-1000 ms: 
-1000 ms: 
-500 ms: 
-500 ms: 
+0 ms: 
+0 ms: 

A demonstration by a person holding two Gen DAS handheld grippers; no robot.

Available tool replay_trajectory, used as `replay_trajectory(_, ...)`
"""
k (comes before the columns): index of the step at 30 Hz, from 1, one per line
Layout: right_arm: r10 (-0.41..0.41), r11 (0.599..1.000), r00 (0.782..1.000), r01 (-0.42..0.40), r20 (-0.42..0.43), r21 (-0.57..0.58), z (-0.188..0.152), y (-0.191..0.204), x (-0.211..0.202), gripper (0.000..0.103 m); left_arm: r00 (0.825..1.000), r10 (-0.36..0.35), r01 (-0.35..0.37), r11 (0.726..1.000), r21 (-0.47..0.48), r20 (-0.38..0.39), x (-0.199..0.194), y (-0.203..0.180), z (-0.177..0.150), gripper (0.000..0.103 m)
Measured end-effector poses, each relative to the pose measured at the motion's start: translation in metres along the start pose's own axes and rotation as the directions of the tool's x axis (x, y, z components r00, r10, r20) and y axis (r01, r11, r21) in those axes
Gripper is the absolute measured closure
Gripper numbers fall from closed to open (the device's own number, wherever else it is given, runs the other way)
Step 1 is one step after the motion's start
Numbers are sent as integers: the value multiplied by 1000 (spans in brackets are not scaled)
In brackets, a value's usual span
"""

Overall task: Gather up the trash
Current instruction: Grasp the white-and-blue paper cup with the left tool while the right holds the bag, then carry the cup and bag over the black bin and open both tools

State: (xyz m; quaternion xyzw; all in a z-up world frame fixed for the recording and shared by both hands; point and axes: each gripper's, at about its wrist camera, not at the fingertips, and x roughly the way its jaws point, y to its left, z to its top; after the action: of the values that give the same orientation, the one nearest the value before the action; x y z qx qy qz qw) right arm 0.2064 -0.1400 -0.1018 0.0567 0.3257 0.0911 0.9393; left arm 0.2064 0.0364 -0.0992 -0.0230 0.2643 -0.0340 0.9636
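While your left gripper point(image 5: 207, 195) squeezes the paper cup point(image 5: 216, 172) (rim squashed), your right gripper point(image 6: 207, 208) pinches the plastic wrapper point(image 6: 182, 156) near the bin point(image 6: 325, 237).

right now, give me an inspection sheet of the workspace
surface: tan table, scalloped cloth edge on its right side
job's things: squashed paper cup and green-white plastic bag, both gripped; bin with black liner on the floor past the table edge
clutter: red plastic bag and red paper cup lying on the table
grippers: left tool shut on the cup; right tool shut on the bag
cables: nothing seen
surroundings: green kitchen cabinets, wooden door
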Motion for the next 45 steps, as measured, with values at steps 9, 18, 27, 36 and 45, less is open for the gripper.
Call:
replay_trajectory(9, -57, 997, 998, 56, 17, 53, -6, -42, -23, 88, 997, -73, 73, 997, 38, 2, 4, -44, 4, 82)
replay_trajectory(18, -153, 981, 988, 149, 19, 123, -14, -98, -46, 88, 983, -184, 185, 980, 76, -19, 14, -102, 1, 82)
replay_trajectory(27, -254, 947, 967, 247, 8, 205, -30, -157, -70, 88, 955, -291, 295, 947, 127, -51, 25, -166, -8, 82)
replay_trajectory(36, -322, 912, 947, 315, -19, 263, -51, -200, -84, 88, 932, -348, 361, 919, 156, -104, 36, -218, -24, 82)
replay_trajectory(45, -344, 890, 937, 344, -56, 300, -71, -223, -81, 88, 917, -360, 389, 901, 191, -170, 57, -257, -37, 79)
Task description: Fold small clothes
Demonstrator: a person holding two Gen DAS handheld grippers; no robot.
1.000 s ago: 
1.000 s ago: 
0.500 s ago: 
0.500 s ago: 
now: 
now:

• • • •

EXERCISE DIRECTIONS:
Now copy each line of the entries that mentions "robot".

RESPONSE TO THIS EXERCISE:
A demonstration by a person holding two Gen DAS handheld grippers; no robot.
Demonstrator: a person holding two Gen DAS handheld grippers; no robot.

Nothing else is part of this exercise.